Having all these settings in the Azure .cscfg file, would be very hard to maintain, or we’d need to switch to custom configuration files.
Custom configuration settings
In most of the applications that are developed at Codit, we use custom configuration sections to have a better structured configuration experience. These configuration sections are complex types and no standard name/value configuration pairs. Migrating these applications to Azure, would mean our configuration logic would need to be totally redesigned.
ASP.NET also include a lot of settings that might need to be changed at runtime.
At PDC a lot of stuff was announced that can help us here. This article described the various announcements and their impact on the configuration issues I described above.
Remote desktop capabilities
Through the updated Azure management portal (didn’t that look a 100 times nicer than the current one?), we will soon be able to have Remote Desktop access to our web. This will be done by adding the following Modules in the service definition file (.csdef)
<Import moduleName="RemoteAccess" />
<Import moduleName="RemoteForwarder" />
This allows us to connect to a running instance of an Azure role. This way we can alter the web.config file and have everything updated as on a regular web application.
The biggest disadvantages of this approach are the following:
- When having multiple instances (which is required to have High Availability), we need to remote in on every running instance of our web role.
- Our changes will be undone when our instance restarts or gets redeployed, because the machine gets ‘prepped’ again, resulting in a fresh installation of our Azure package.
The new Azure VM Role
Through the announced Windows Azure VM Role, we will be able to customize our own Virtual Machine, by uploading a pre-built virtual hard disk (VHD) to a blob storage account.

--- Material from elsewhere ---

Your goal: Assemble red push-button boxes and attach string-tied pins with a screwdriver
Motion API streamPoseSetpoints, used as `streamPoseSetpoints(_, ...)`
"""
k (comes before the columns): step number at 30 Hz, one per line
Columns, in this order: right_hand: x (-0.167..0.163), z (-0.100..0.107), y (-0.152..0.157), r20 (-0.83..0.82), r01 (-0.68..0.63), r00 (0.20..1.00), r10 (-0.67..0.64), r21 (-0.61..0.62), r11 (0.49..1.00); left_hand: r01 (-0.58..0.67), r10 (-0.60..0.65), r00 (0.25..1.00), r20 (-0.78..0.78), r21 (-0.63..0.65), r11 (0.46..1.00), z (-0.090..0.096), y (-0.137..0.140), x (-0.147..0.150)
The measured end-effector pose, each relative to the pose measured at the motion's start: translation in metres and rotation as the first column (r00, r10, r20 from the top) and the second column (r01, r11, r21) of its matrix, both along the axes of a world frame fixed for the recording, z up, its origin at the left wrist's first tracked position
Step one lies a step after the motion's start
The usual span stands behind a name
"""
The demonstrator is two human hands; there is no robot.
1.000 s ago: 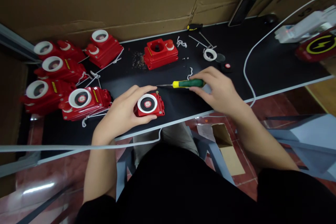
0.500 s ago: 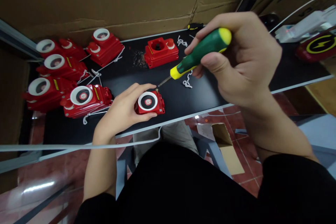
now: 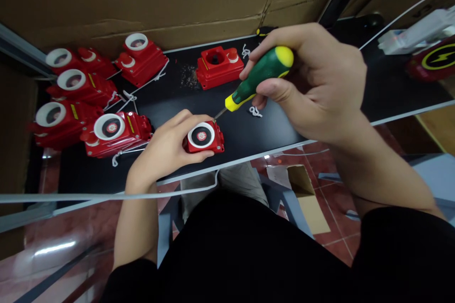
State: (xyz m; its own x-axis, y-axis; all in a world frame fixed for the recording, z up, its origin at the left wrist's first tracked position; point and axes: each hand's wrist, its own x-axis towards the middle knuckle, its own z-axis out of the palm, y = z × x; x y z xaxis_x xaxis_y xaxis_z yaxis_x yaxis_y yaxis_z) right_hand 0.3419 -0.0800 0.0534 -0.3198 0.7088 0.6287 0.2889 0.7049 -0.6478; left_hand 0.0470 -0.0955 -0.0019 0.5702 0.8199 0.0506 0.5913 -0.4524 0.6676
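- Left hand point(image 3: 168, 144): thumb and forefinger stand apart by the breadth of a small, glossy red rectangular housing point(image 3: 219, 141), which they hold between them at the front edge of a flat black tabletop point(image 3: 238, 137). The remaining fingers are partly hidden. The side grip presumably steadies the housing and leaves its upper face exposed.
- White raised ring point(image 3: 189, 138): lies between left thumb and forefinger, facing upward around a black disc point(image 3: 201, 136) with a red-and-white emblem.
- Right hand point(image 3: 320, 85): thumb and fingers are closed about a screwdriver with a bulbous green-and-yellow handle point(image 3: 256, 75). The handle slants down toward the left forefinger, an angle that probably lets the shaft clear the ring.
- Slim metal shaft point(image 3: 221, 113): its tip lies just beside the left forefinger's tip, at the housing's corner; contact there cannot be confirmed.
- Crumpled white cord point(image 3: 255, 112): rests just below the right fingertips.
- Red housing with a round opening point(image 3: 220, 75): stands beyond the left fingertips, apparently set back for working room.
- Red housing with a white-ringed black disc point(image 3: 137, 135): nearest of a group left of the left fingers, perhaps gathered there for order.
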Motion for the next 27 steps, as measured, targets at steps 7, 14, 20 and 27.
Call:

The steps to do this are the following :
- Install Windows Server 2008 R2 Enterprise on the VHD
- Add any Additional software you might need on the VM Role instances
- Install Windows Azure Integration Components that include the following components
- Runtime interface (topo, config, shutdown notification)
- Remote Desktop configurator
- Windows Azure Drives driver
- Generalize the VHD is recommended, by using sysprep (machine name will be assigned by Azure.)
By using a difference VHD, it might be easy to upload a new version of that VHD with the updated configuration file on it and have the changes applied. Besides that, the same approach can be taken as described in the previous section (remote desktop capabilities).
The biggest disadvantages of this approach are the following:
- To upload a new version of the VHD difference disk, the role might need to be reinitiated (to be tested, once the VM Role is available for CTP)
- Cumbersome way of changing the web.config.
As shown in the CloudCover show of two weeks ago (watch episode), there is a possibility of executing startup tasks, when the role instance starts up. This looks like the best suited feature to solve our config file problem.
I am making one crucial assumption here (that I’ll check once this is made available): I believe the start up tasks are being executed prior to the Role Instance initiation – so before the web application is started. This means we can still change the web.config without having the web application being recycled automatically.
Leveraging the startup tasks will allow us to take the web.config from a configurable blob container and write it to the application directory on the Azure instances. Therefore, we just need to write a script that performs this logic. (code will be in a future post). Then we just need to configure that script in the Startup element in the csdef configuration file:
<Task commandline="updateconfig.cmd" executionContext="elevated"
This approach looks like the best approach to make our web.config and app.config files configurable again.
A lot of uncertainties, because there is no bit available yet to test this with. So, please expect a reviewed post, once it has been made available.
But one thing is for sure: the new Azure features will make Azure application development much more flexible again.